Young Life does not encourage students to hasten the path to meeting their Maker, VanHaitsma said, but rather helps students figure out who Jesus is and how He can help them find their way in this life.

"We don't glorify death at all," he said.

"We talk about the fun and joy and the messiness and reality of life," Mycoskie said, "and the presence of God in our current lives."

In fact, emphasizing the afterlife would be contrary to the mission of Young Life, Swenson said: "We're about kids thriving now."

Some of the students who participate in Young Life are already at-risk. According to Young Life's website, Mycoskie works to reach "kids with hidden, masked, broken or wandering hearts, inviting them into the freedom that Jesus offers."

Religion has been identified as one of the protective forces in lowering the risk of suicide for teens. A Utah Department of Health study released this week, for example, showed 60 percent of youths who reported attending religious services or activities at least once a week were half as likely to have considered suicide than those who did not.

But in the shock and confusion that follow a death by suicide - and when multiple deaths can be linked to a single school campus or religious organization - questions arise.

"This is a devastating situation," Swenson said. "Any suggestion that Young Life is anything but supportive is unfortunate. We're not new, we're not secret, we're not trying to hide anything."

The "why" often following a suicide never gets answered because there are many reasons for taking one's life: substance abuse, bullying, depression, relationship problems, family issues, academic stress, a catastrophic event, and what's called "contagion," or copycat behavior.

High school is tough, said Lizzie McCurdy, a senior at Discovery Canyon Campus, who's been involved with Young Life since she was a sophomore.

"There's changes and things going on in your life, and it's painful," she said.

Young Life helped her get through her parents' divorce, she said, and with "the kind of life I could live and the kind of joy that comes with being a Christian."
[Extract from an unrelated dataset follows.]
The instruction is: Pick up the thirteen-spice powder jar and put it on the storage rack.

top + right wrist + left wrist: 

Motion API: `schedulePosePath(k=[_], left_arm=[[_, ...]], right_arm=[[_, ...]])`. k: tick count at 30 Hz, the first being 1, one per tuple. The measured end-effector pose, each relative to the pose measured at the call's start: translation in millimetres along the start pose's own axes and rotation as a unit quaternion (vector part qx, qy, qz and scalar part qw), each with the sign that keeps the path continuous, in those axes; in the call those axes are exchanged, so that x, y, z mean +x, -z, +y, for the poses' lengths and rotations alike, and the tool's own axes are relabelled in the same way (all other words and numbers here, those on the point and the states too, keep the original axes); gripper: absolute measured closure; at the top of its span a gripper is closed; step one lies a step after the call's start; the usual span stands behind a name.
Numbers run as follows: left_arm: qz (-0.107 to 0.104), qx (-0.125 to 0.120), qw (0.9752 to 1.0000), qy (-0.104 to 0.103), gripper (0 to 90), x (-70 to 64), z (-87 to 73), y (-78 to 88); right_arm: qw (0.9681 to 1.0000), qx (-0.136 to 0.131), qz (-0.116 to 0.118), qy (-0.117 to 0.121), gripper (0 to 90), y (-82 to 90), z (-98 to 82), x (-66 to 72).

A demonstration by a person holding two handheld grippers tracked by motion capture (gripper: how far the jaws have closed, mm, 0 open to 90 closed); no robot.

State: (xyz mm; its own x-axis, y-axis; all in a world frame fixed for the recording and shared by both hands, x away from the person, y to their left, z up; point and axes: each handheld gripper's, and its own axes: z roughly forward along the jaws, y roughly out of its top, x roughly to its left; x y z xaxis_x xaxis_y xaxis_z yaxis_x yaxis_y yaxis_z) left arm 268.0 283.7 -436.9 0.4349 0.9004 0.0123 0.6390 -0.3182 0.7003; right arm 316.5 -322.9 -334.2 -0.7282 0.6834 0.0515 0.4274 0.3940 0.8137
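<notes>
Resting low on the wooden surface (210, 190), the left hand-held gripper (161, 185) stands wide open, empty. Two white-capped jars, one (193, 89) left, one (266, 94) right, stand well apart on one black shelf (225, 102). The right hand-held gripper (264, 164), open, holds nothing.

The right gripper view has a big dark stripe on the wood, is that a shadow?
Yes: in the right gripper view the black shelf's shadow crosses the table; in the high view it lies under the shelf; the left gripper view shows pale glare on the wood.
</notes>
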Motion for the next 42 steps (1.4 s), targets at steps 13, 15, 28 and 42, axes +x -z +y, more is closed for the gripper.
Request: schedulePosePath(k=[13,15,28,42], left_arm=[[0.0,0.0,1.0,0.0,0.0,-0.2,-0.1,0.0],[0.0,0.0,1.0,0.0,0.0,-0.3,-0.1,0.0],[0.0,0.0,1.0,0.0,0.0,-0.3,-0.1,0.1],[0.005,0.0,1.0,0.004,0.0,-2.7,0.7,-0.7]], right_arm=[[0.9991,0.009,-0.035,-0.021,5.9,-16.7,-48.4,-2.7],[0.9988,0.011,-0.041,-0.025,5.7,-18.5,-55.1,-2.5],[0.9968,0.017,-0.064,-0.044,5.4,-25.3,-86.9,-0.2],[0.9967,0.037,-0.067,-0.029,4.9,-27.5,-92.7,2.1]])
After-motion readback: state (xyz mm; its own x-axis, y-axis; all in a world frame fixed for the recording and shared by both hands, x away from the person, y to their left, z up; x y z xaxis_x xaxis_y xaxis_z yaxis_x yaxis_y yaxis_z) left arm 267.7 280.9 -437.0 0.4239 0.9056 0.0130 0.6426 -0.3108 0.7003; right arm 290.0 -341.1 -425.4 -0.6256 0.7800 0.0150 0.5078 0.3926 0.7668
Chaudhary said Young Life has allowed him to connect with his friends on a deeper level.

"It's really neat when you can talk about God with your friends," he said. "Young Life has made me more confident, more personable and able to reach out people who might be struggling."

After last school year's tragic loss of five Discovery Canyon Campus students by suicide, students "went into summer with an open mind and a focus on moving on," McCurdy said.

Optimism reigned in the fall, she said, as the school embarked on a Harry Potter-themed series of events, the school's theater program took first place in a state competition and the football team made it to the state finals for the first time and finished second.

"We had all these great things happen, and now this," McCurdy said. "It's impossible to be in a school this size and not know someone who's heavily impacted."

Grief counselors and therapy dogs were at the school this past week.

Some teachers dropped or postponed quizzes or other assignments, Chaudhary said.

"They said focus on you. Take time to make sure you're OK," he said. "They've been very understanding."

Young Life leaders also have been there, hugging students, crying with them and helping them get through another sudden and unexpected loss of a classmate.

"I hope and pray this is something we won't have to come back from again," McCurdy said.

"After seeing all the pain my school has been through, and understanding Young Life's goal and message to introduce people to God and the kind of life and joy they can have with Him, I know there's hope."